I just found it irritating and pointless.

It seems to be all part of this big exercise to make golf appear more 'fun' to the masses and appeal to those non-golfers who might be tempted to give it a go, never mind the fact that it is on Sky Sports 4 a channel dedicated to Golf watched by already avid golfers who really want a little more content than an ex footballer and DJ dicking around one of the most expensive courses in Buckinghamshire.


----------



## garyinderry (Jul 7, 2016)

Doesn't bode well this. 

Sounds like it's trying to copy a winning formula from soccer am which I can never really be bothered with.

I was hoping for a slightly more serious show talking about the swing local courses plus the euro and PGA tour talk. 

I can happily watch monte and the be better golf guy chew the fat on the golf swing. 

Even a longer version of cross field's the swing fix would have been alright .

This just sounds rubbish.  Opportunity missed trying to play it safe. 

Anyway will watch the next one then bitch a bit more.


----------



## Liverpoolphil (Jul 7, 2016)

garyinderry said:



			Doesn't bode well this. 

Sounds like it's trying to copy a winning formula from soccer am which I can never really be bothered with.

I was hoping for a slightly more serious show talking about the swing local courses plus the euro and PGA tour talk. 

I can happily watch monte and the be better golf guy chew the fat on the golf swing. 

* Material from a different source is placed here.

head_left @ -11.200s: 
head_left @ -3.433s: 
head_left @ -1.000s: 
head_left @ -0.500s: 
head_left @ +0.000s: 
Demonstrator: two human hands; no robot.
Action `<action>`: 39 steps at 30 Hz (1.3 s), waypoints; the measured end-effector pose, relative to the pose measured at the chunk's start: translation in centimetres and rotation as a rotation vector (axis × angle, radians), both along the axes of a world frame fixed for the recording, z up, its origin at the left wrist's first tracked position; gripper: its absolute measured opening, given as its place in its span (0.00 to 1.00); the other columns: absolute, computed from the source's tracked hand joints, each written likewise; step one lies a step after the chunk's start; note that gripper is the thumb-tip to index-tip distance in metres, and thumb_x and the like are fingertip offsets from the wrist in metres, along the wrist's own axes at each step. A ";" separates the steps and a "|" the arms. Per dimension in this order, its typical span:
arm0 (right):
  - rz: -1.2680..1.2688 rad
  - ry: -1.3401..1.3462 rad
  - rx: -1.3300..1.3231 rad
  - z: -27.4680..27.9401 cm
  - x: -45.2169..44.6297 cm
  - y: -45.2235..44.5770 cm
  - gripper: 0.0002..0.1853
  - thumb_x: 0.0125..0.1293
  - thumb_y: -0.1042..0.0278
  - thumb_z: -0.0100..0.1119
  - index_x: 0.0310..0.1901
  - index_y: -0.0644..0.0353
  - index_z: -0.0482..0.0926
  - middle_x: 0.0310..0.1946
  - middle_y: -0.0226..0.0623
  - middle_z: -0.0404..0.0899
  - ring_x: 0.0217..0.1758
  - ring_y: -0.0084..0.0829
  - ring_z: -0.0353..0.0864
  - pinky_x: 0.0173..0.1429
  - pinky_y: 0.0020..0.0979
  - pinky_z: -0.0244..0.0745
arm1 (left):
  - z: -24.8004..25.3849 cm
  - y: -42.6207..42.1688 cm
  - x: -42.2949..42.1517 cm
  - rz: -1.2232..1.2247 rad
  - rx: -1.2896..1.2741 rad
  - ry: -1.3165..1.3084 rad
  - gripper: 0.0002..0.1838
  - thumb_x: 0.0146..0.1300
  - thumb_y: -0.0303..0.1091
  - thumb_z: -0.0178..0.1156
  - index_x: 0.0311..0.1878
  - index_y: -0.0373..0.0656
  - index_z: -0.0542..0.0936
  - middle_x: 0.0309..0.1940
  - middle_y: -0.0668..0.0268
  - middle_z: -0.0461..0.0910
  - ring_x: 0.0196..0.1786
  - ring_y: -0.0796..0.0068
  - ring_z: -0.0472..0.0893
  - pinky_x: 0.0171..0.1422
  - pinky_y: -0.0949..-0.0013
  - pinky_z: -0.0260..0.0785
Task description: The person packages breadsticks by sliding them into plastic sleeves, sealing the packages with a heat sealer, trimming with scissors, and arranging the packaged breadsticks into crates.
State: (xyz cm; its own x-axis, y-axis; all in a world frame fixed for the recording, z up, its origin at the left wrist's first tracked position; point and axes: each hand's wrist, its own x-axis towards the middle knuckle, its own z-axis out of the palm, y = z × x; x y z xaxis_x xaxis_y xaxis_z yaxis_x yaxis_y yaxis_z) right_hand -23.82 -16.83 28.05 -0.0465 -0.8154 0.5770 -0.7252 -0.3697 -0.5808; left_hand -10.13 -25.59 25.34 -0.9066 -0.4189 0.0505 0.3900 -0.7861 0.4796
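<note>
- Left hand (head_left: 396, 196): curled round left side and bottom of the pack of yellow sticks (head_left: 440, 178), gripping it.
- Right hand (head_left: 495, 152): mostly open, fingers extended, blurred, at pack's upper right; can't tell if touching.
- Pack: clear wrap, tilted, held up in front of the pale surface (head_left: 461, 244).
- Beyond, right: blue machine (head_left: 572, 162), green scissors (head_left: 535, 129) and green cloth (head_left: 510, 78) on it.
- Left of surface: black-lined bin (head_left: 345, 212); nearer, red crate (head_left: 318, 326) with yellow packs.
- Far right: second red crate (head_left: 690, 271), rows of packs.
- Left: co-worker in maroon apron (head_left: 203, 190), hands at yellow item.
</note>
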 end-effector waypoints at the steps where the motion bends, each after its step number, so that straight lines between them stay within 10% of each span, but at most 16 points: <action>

Even a longer version of cross field's the swing fix would have been alright .

This just sounds rubbish.  Opportunity missed trying to play it safe. 

Anyway will watch the next one then bitch a bit more.
		
Click to expand...

What you describe already happens though with Golf World , European Tour Weekly and PGA Tour weekly - why do another one of the same make up ??


----------



## Qwerty (Jul 7, 2016)

Mozza73 said:



			It seems to be all part of this big exercise to make golf appear more 'fun' to the masses and appeal to those non-golfers who might be tempted to give it a go, never mind the fact that it is on Sky Sports 4 a channel dedicated to Golf watched by already avid golfers who really want a little more content than an ex footballer and DJ dicking around one of the most expensive courses in Buckinghamshire.
		
Click to expand...

"Dicking Around" pretty much sums up the show.
Golf is a game, 18 holes etc. I don't recall seeing anything actually about the game of golf. Just dicking around, trying to be Wacky zany and toadally crazy.


I'm not his biggest fan but I think Crossfield would make a good lead presenter.
A few celebs who actually play the game, maybe a condensed Vlog round their home course. Challenges etc. 
What else would make it work ??


----------



## garyinderry (Jul 7, 2016)

I am just trying to suggest actual golf content.  It doesn't need to be a full overview of both tours. 

I havnt seen those shows but do they have dedicated full length discussions on the actual golf swing, different theories and approaches. 

I'd like  to see guys do he usual instructional video then actually put it into practice with a couple of high mid and low handicap players.  See how they get on with it and what the pros say to help them achieve it. Rather than  the usual pro explains it and hits it flawlessly once. 

Guest 20 mins clinics with top pros if they have time or even sessions with teaching pros who want the exposure.


----------



## Liverpoolphil (Jul 7, 2016)

garyinderry said:



			I am just trying to suggest actual golf content.  It doesn't need to be a full overview of both tours. 

I havnt seen those shows but do they have dedicated full length discussions on the actual golf swing, different theories and approaches. 

I'd like  to see guys do he usual instructional video then actually put it into practice with a couple of high mid and low handicap players.  See how they get on with it and what the pros say to help them achieve it. Rather than  the usual pro explains it and hits it flawlessly once. 

Guest 20 mins clinics with top pros if they have time or even sessions with teaching pros who want the exposure.
		
Click to expand...

Which is great for people who want to watch a program about the technical aspects of the golf swing or who want to see someone have a lesson 

I suspect that's a small amount of people even golfers who would find that interesting viewing - not really trying to find some fun with the game of golf to get rid of perceived attitudes of the game. 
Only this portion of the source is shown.